Andrew: As far as the Celtic side of the character, yes it is new, but all Camel albums have a flavour of whatever it requires. It's whatever the story demands, and I hope every album explores a new part of my personality. I hope I haven't discovered all of my personality yet. For me it's not a conscious thing to do any style of music. It's just however the feeling takes me at the time.
Q: Reading the concept of the album for the first time made me expect a very nostalgic and sad album, some kind of "Dust & Dreams, Part 2". I was surprised to find much more optimism and positive energy, as though your Irish ancestors leaving their native land was not only filled with desperation, but also with high expectations and hope for a new, wealthier life. Is this what you wanted to express ?
Andrew: Yes, partly. I partly wanted to portray the excitement of a new life. But also to portray the sadness of leaving the family and the sadness of how a father and son cannot communicate their true feelings to one another. The procedure of making music is from the heart, not from the head, so my feelings for each piece are both kind of personal and I find it difficult to explain. I actually don't want to tell people what I was thinking. I like them to take whatever they get out of it.

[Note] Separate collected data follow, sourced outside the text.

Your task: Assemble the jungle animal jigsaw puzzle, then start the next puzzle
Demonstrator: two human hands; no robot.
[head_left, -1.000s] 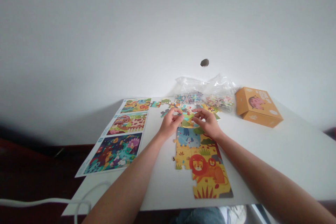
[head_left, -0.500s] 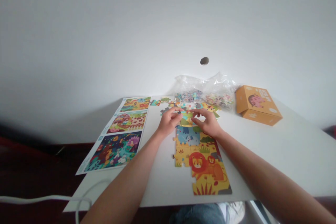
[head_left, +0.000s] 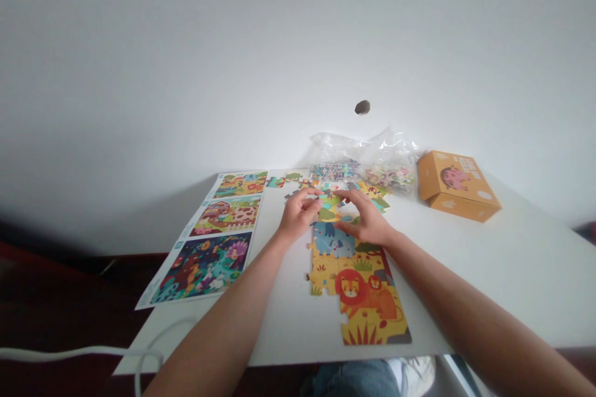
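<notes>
A partly joined jigsaw puzzle (head_left: pixel 361 294) with lions and elephants lies on the table below my hands. At its far end, my left hand (head_left: pixel 298 216) has thumb and index finger closed on the edge of a green puzzle piece (head_left: pixel 329 200). My right hand (head_left: pixel 367 221) is on the other side of that piece, its thumb and index finger spread apart. The right index fingertip is near the piece, while the thumb lies over the elephant part. Loose puzzle pieces (head_left: pixel 275 182) lie beyond my hands, some partly hidden by the fingers.
A sheet of printed pictures (head_left: pixel 198 242) lies on the left of the white table (head_left: pixel 288 335). Clear plastic bags of pieces (head_left: pixel 391 164) rest against the wall. A yellow box (head_left: pixel 459 186) stands at the right. A white cable (head_left: pixel 69 353) hangs at the lower left.
My right thumb has moved down and away from the index finger, so that hand is spread wider. My left hand has barely moved. The joined puzzle stays in place.
</notes>
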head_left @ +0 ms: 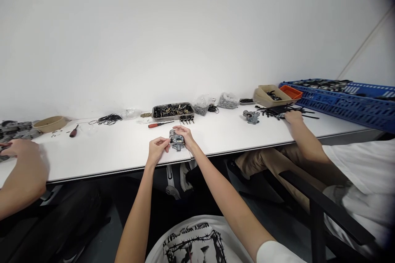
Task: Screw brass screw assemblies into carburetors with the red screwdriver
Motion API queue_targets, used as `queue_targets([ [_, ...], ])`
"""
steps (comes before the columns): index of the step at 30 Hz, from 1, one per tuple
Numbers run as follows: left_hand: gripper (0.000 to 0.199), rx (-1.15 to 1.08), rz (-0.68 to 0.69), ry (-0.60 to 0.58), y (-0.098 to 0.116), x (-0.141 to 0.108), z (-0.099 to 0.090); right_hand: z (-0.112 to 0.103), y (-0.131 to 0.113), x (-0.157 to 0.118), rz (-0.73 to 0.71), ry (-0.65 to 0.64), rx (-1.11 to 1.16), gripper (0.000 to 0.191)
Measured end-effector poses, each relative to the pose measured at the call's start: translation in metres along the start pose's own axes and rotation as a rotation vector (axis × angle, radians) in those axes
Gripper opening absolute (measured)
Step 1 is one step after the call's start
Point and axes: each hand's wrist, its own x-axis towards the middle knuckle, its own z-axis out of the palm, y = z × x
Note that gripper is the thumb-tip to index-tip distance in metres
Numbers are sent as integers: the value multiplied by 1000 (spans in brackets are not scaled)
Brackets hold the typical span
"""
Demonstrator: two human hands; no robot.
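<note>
A grey metal carburetor (178, 144) rests at the front of the white table, right before me. My right hand (186, 134) is wrapped round its right and far side. From the left, the fingertips of my left hand (158, 148) pinch a small black fitting (171, 140) at the carburetor's side; its exact shape is too small to tell. Just beyond my hands lie a red-handled screwdriver (156, 124) and several black fittings (187, 119) in a row. Behind them a metal tray (173, 116) is filled with black and brass parts.
Co-workers' hands work at the left (21, 148) and right (293, 117). Another carburetor (251, 116) stands to the right, near black tubes (274, 110), a beige bin (261, 98) and a blue crate (330, 104). Leftward are black rings (109, 119), another screwdriver (73, 132) and a beige bowl (51, 125).
</note>
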Motion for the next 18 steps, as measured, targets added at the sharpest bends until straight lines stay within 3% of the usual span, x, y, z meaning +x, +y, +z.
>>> queue_targets([
  [8, 32, 66, 35, 46, 0, -3, 1, 1, 1, 1, -1, 11, -5, 31],
  [18, 35, 86, 27, 8, 3, -4, 1, 2, -1, 0, 5, 26, -21, 30],
])
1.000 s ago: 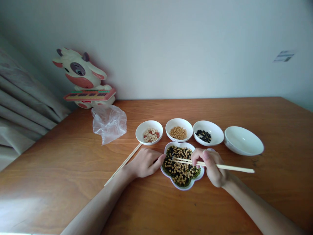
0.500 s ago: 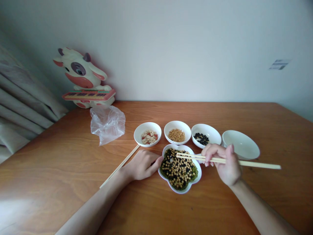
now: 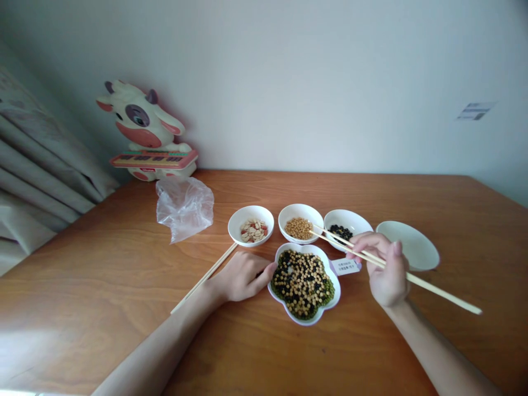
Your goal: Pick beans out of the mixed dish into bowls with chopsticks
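Note:
My right hand (image 3: 383,267) is closed around a pair of wooden chopsticks (image 3: 441,294), whose tips are at the right rim of the white bowl of yellow beans (image 3: 298,227). Whether the tips pinch a bean is too small to tell. A flower-shaped dish (image 3: 304,283) holds mixed yellow, black and green beans. Touching its left rim is the thumb of my left hand (image 3: 243,276), which lies on the table with nothing seen in it. Right of the yellow beans stands a bowl of black beans (image 3: 341,232), partly behind the chopsticks.
A bowl of pale and reddish pieces (image 3: 254,231) is at the left of the row, a white bowl (image 3: 408,247) at the right. A second chopstick pair (image 3: 206,276) lies by my left arm. Farther back are a plastic bag (image 3: 185,209) and a cow toy keyboard (image 3: 152,159).
My right hand has swung the chopstick tips up and away from the flower-shaped dish to the yellow bean bowl. The dish's label now shows. My left hand has stayed at the dish.

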Motion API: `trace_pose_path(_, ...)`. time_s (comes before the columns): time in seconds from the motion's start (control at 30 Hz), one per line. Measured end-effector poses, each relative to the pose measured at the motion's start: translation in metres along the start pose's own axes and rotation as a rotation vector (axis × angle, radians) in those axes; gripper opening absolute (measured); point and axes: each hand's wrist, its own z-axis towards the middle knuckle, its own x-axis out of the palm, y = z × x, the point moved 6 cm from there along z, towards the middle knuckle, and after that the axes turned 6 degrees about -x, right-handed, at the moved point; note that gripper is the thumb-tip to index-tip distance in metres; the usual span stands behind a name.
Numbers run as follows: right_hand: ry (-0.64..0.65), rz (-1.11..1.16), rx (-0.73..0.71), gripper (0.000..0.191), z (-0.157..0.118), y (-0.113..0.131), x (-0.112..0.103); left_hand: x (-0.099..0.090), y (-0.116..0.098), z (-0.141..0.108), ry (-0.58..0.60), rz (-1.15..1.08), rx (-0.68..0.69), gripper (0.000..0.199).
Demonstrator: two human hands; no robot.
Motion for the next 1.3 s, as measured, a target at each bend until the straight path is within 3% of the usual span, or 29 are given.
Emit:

Q: There is, in my opinion, a strong sense of release towards the end of both "Dust & Dreams" and "Harbour Of Tears", as if you could only really "take off", full steam ahead, once you're done with the vocal, concept-related stuff. This is not to criticize the vocals, especially on the nw album, yet I find the climax is really in the second, mainly instrumental, half...
Andrew: I think the simple answer to this is that I like to set a musical stage. To do that, there has to be a beginning and an end. Hopefully, the climax is at the end and you'll want to start again, from the beginning, not the middle or end.